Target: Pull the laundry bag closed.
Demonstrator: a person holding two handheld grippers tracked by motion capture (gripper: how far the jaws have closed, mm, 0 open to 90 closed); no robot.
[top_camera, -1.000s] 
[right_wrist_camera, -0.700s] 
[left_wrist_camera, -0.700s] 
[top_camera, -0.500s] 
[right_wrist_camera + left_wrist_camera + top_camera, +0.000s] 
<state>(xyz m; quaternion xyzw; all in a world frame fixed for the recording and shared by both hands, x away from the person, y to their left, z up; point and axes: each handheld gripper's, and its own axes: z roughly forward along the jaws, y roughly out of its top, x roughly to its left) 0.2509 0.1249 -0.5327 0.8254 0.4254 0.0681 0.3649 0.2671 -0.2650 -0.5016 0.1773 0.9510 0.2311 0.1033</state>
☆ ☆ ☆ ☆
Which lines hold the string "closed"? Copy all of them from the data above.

## RESULT BELOW
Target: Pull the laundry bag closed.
Demonstrator: a person holding two handheld grippers tracked by motion capture (gripper: how far the jaws have closed, mm, 0 open to 90 closed); no robot.

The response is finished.